Эта сценка напоминала возвращение в автобусе из летнего лагеря: листок и перо переходили из рук в руки. Приветствую, люблю, обнимаю, крепко целую, сердечки и прочие глупости.
Однако вот незадача — и в этом был виноват не наш Старик, а исключительно май 68-го: мы не знали, куда его посылать, это письмо.
— По-моему, он сейчас на морских верфях в Брайтоне…
— И вовсе нет, — с усмешкой парировал Венсан, — там слишком холодно! А наш папочка нынче страдает от ревматизма! Скорее всего, он в Валенсии, с Ричардом Лоджем.

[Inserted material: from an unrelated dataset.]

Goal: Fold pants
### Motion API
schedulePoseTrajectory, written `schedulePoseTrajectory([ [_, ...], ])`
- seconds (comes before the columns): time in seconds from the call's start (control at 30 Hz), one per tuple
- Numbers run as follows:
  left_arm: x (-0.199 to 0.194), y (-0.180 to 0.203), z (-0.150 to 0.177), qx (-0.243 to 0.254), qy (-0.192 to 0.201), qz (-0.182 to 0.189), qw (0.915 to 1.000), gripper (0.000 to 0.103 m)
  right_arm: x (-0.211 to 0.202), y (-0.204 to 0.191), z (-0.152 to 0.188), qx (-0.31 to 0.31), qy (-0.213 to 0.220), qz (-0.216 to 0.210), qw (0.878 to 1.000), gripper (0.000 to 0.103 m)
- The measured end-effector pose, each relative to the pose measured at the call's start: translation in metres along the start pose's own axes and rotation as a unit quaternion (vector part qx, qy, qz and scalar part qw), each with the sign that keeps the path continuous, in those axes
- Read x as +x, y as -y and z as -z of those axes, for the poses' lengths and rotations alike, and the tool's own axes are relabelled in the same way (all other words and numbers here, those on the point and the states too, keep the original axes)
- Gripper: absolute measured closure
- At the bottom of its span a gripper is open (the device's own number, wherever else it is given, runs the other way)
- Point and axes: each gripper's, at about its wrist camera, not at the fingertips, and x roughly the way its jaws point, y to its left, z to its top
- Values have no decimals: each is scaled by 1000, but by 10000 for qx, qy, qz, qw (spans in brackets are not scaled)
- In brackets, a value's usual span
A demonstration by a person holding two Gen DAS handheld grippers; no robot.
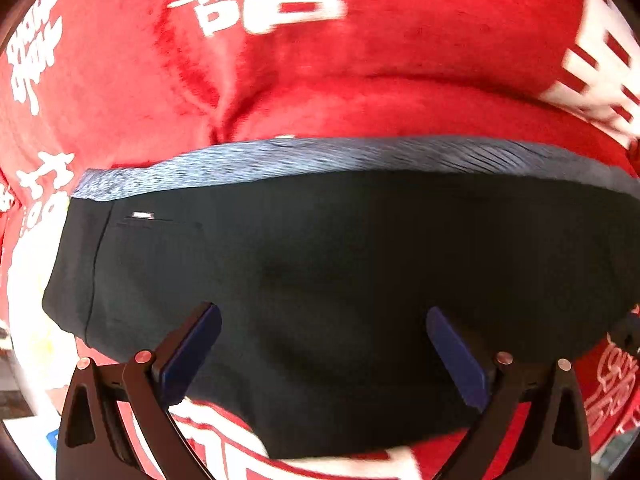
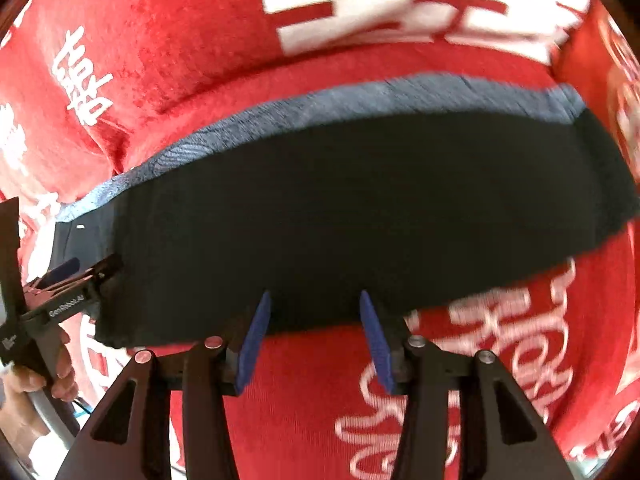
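Black pants (image 1: 340, 264) lie folded into a wide band on a red blanket, with a grey-blue waistband (image 1: 304, 156) along the far edge. My left gripper (image 1: 324, 320) is open, its blue pads spread above the pants' near part, holding nothing. In the right wrist view the pants (image 2: 352, 208) stretch from left to right, waistband (image 2: 360, 100) on the far side. My right gripper (image 2: 314, 306) is open at the pants' near edge and holds nothing. The left gripper (image 2: 76, 272) shows at the left over the pants' left end.
A red plush blanket (image 1: 320, 72) with white characters covers the whole surface under the pants and has soft ridges beyond the waistband. It also fills the right wrist view (image 2: 320, 400). A hand (image 2: 60, 372) holds the left gripper at the lower left.
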Motion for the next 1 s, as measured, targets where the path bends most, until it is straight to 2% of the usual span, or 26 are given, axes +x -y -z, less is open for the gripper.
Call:
schedulePoseTrajectory([
  [0.07,-5,15,5,96,-46,70,9999,0,-5,12,12,225,-79,-29,9997,42],
  [0.33,-15,62,10,400,-164,145,9990,0,-8,57,43,899,-190,-275,9954,42],
  [0.6,-29,102,5,586,-131,110,9981,0,-15,98,51,1340,-91,-515,9896,42],
  [0.87,-41,150,10,790,-99,286,9964,0,-20,125,61,1557,-6,-657,9856,42],
  [1.0,-47,170,8,895,-47,395,9952,0,-31,139,61,1777,183,-703,9814,42],
])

— Ты уверен? — удивленно спросила я. — В последний раз, когда я с ним говорила, он собирался в Марсель…
— …
— Ладно, — решительно объявила Лола, — я пока подержу письмо у себя в сумке, и первый из вас, кто нападет на его след, сообщит мне координаты.
Молчание.
Но Венсан взял несколько шумных аккордов, чтобы заглушить его.
В сумке…
Все наши поцелуи, все сердца… как же им будет душно и неуютно взаперти, в соседстве с ключами и чековыми книжками.
Так значит, «под булыжниками мостовой» — ровным счетом ничего нет?[54]

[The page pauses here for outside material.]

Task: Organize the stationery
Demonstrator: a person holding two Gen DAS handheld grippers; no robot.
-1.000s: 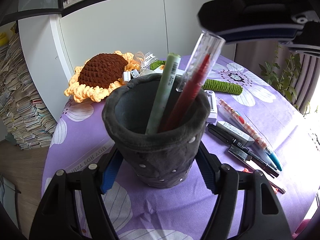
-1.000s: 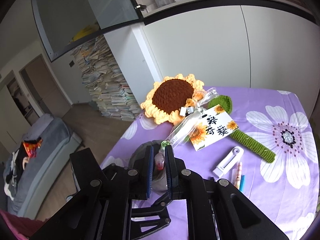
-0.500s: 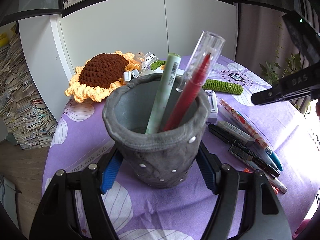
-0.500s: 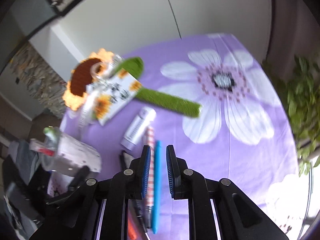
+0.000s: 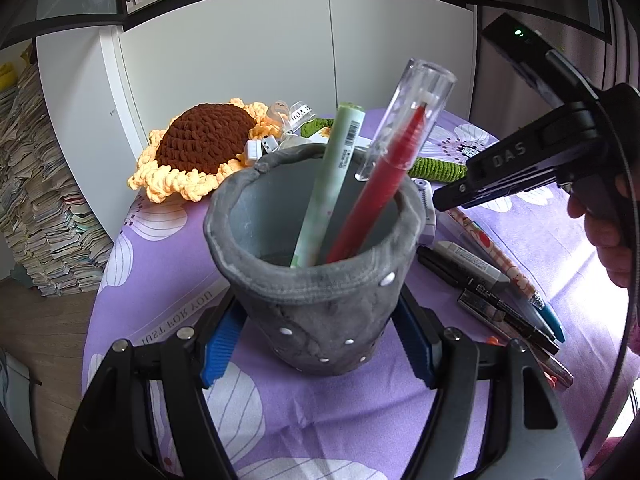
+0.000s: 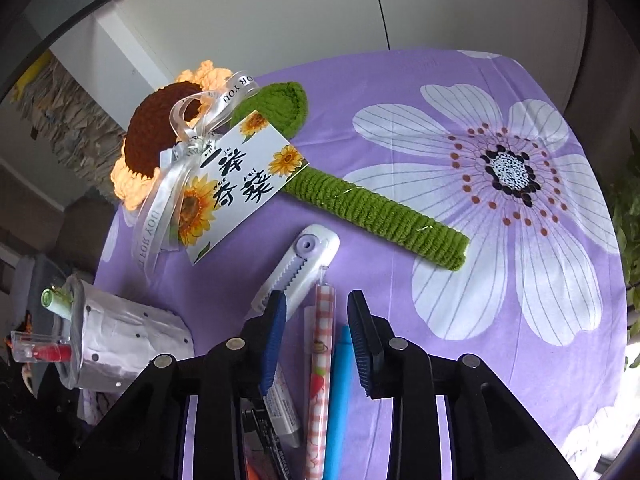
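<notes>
Purple floral tablecloth (image 6: 400,80) under everything. Grey pen holder (image 5: 320,304) clamped upright in left gripper (image 5: 318,344) — green pen (image 5: 332,184), red pen (image 5: 380,196) inside. Right gripper (image 6: 316,336) opening, straddling checked pen (image 6: 320,360) and blue pen (image 6: 339,380) — no contact.

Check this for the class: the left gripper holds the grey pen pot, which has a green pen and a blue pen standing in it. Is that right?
Not quite. The left gripper does hold the grey pen pot, and the green pen stands in it, but the second pen is a red pen, not blue, as the left wrist view shows.
</notes>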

К счастью, рядом со мной был мой пес! Его шерсть кишела блохами, и он прилежно вылизывал свои «бубенцы».
— Чему ты улыбаешься, Гаранс? — громко спросил Симон, стараясь перекричать Венсанов блюз.
— Да ничему. Просто мне, кажется, очень повезло…
Моя сестра снова взялась за краски, мальчики пошли купаться, а я стала разглядывать своего дорогого дружка, который оживал прямо на глазах, пока я подсовывала ему кусочки хлеба с паштетом.
Хлеб он выплевывал, этот паршивец.
— Как ты его назовешь?
— Не знаю.
Именно Лола дала сигнал к отходу. Она боялась опоздать к моменту передачи детей, и мы почувствовали, что она начинает нервничать. Даже больше чем нервничать: она уже тосковала, не находила себе места, улыбалась невпопад.
Венсан вернул мне iPod, который стащил у меня много месяцев назад:
— Держи, я ведь тебе давно обещал эту подборку…
— Ой, вот спасибо! Ты записал туда все, что я люблю?
— Нет, конечно, не все. Но ты увидишь, она все равно недурна.
Мы обнялись на прощание, осыпая друг друга идиотскими шуточками, чтобы не впасть в «сантименты», и нырнули в машину. Симон переехал по мостику через крепостной ров и притормозил. Я высунулась в окошко и крикнула:
— Эй, Красавчик!
— Что?
— У меня тоже есть для тебя подарок!
— Какой?
— Ева.
— Что — Ева?
— Она приедет послезавтра автобусом из Тура.
Он подбежал к машине.
— Как ты сказала? Что это еще за шутки?
— Никакие не шутки. Мы тут ей позвонили, пока ты плавал.
— Да всё вы врете! (Он побелел, как бумага.) Во-первых, откуда вы знаете ее номер?
— Включили твой мобильник и нашли в списке абонентов.
— Неправда!
— Ну конечно, неправда. Мы всё врем. Но ты на всякий случай сходи послезавтра на остановку, мало ли что…
Теперь Венсан побагровел.
— И что вы ей там наговорили?
— Что ты живешь в шикарном замке, что ты сочинил для нее великолепную фортепьянную пьесу, что она обязательно должна ее услышать, потому что ты готов играть для нее в часовне, и это будет суперромантишно…
— Романтишно? Что это за словцо?
— Это на сербохорватском.
— Я вам не верю.
— Тогда пеняй на себя. Мы скажем Ноно, пусть он ею займется.